Questi bugiardi impongono questa vigliaccata come se dovessimo salvarci da uno tsunami, quando sono ben altre le cose da fare: la disoccupazione, l’immigrazione, la sanità, la scuola, la messa in sicurezza dei territori dai terremoti, dalle frane, dalle alluvioni eccetera, invece per lor signori pare sia la Costituzione ad impedirlo.
E’ certo che il massacro delle nostre regole serve a costoro per azzerare i contrappesi che la ripartizione del potere esecutivo, legislativo e giudiziario, impongono. La spartizione dei poteri è una garanzia contro qualsiasi forma di totalitarismo, ma in nome di un ridicolo “decisionismo” si intende azzerare.
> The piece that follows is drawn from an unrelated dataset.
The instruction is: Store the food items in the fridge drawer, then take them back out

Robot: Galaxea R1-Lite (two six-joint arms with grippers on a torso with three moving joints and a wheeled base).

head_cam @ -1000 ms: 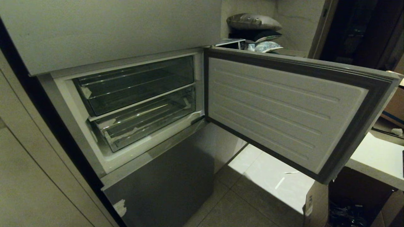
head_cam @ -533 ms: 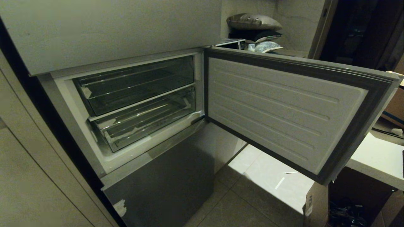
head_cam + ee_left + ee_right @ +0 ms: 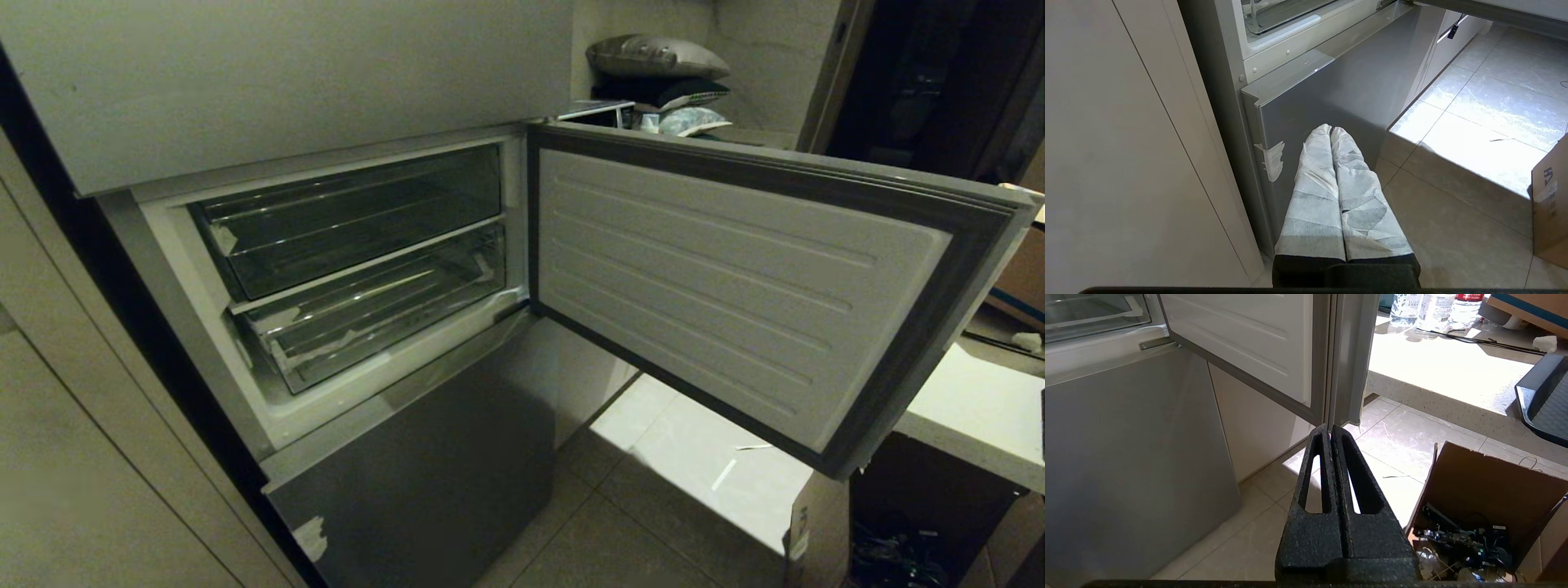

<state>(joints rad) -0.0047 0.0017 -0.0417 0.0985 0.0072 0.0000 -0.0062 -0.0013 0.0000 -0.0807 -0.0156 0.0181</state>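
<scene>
The fridge's middle compartment stands open. Its lower clear fridge drawer, with whitish tape scraps, sits pushed in; its front lip also shows in the left wrist view and a corner of it in the right wrist view. Nothing lies in it that I can see, and the food items are out of view. Neither arm shows in the head view. My left gripper, white-wrapped, is shut and empty, low before the grey bottom door panel. My right gripper, black, is shut and empty, just under the open door's lower corner.
A darker clear bin sits above the drawer. The open door swings out to the right. A cardboard box of cables stands on the tiled floor; a white counter lies beyond it. Pale cabinet panels flank the fridge's left.
</scene>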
E’ falso continuare a blaterare che non vengono toccati i poteri del premier: riducendo i controlli vengono aumentati automaticamente.
Questi spregiudicati ignoranti, arrivano ad uccidere la Democrazia per velocizzare le (contro)riforme, che peggiorano anche la qualità di vita dei cittadini.
La vittoria del “si” aumenta i problemi e serve solo a risolvere (con l’immunità) pendenze giudiziarie di amministratori locali disonesti.
La durata breve dei governi del passato non era certo colpa della Costituzione, ma dovuta a cause esterne, ad una vera opposizione o anche dall’interessamento verso la politica che avevano gli italiani, azzerato in seguito con armi di distrazione di massa dei politici, per imporre ogni sorta di abuso, come l’inserimento in Costituzione dell’obbligo del pareggio di bilancio, che ha profanato le fondamenta stesse della Costituzione, oltre a cancellare il diritto al lavoro.
Se davvero si voleva migliorare la Costituzione, era il pareggio di bilancio da cancellare, anche perché voluto da un governo di non eletti, esattamente come costoro che vogliono darle il colpo di grazia.
Con il “NO” fermeremo questa banda di traditori che eseguono gli interessi delle banche, delle multinazionali e delle lobby del petrolio e forse per questo il logorroico fiorentino affossò il referendum sulle trivelle, per obbedire a queste lobby.
Con la vittoria del NO torneremo a vivere in modo più giusto, ad occuparci dei problemi seri che affliggono questo povero paese.
Basta correre alla cieca verso il nulla, abbiamo bisogno di fermarci a riflettere, tenendo bene in mente che: “chi va piano va sano e lontano”!